Computational study of heme b ₅₉₅ to heme d electron transfer in E. coli cytochrome bd -I oxidase

Cytochrome bd is a distinctive family of terminal oxidases present in the respiratory chains of many prokaryotes. Despite its biological importance, the redox chemistry of these proteins remains poorly understood, largely due to the presence of two b -type hemes and one d -type heme. Here, we report the first computational study of inter-heme electron transfer in the cytochrome bd family. We performed 10 μs of molecular dynamics simulations of E. coli cytochrome bd -I embedded in realistic membranes, combined with quantum chemical calculations to estimate the thermodynamic parameters of electron transfer from heme b ₅₉₅ to heme d within the framework of Marcus theory.
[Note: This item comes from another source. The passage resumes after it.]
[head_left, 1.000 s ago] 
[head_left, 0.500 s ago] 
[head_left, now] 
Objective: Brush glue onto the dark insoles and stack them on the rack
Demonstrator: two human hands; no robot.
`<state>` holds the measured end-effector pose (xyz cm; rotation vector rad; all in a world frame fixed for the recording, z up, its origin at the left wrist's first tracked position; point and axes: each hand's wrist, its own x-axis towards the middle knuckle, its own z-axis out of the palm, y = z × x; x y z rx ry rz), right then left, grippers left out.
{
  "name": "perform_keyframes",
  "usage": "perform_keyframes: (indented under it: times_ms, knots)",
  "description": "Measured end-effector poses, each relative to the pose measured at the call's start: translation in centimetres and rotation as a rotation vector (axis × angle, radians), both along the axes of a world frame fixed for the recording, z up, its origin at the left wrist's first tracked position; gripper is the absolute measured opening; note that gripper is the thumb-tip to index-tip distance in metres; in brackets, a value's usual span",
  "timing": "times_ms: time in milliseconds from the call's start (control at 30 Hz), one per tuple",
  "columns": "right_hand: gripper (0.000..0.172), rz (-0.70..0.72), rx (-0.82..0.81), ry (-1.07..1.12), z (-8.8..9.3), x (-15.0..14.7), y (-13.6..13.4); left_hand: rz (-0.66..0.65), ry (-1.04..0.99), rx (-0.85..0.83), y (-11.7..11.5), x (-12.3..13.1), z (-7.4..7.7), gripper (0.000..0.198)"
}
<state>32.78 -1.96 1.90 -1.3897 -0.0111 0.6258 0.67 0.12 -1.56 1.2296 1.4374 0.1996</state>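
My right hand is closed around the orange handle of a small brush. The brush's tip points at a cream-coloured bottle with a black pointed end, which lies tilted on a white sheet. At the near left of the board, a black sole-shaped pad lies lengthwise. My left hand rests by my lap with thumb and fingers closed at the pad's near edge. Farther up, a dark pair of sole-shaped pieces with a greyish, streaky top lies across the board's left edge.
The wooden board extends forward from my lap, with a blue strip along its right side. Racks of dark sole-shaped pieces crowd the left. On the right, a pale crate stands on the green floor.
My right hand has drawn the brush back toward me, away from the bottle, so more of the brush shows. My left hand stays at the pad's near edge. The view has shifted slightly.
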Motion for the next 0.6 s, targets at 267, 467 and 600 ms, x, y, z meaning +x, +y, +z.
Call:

We further identify the respective contributions of the hemes, protein scaffold, lipid bilayer, water, and counterions to the driving force and reorganization energy. The inter-heme electronic coupling was calculated using the Projected Orbital Diabatization (POD) method in a hybrid Quantum Mechanics/Molecular Mechanics scheme and rationalized through electron transfer pathway analysis. This study provides fundamental insights into how electron transfer steps are orchestrated in the catalytic cycle of E. coli cytochrome bd -I.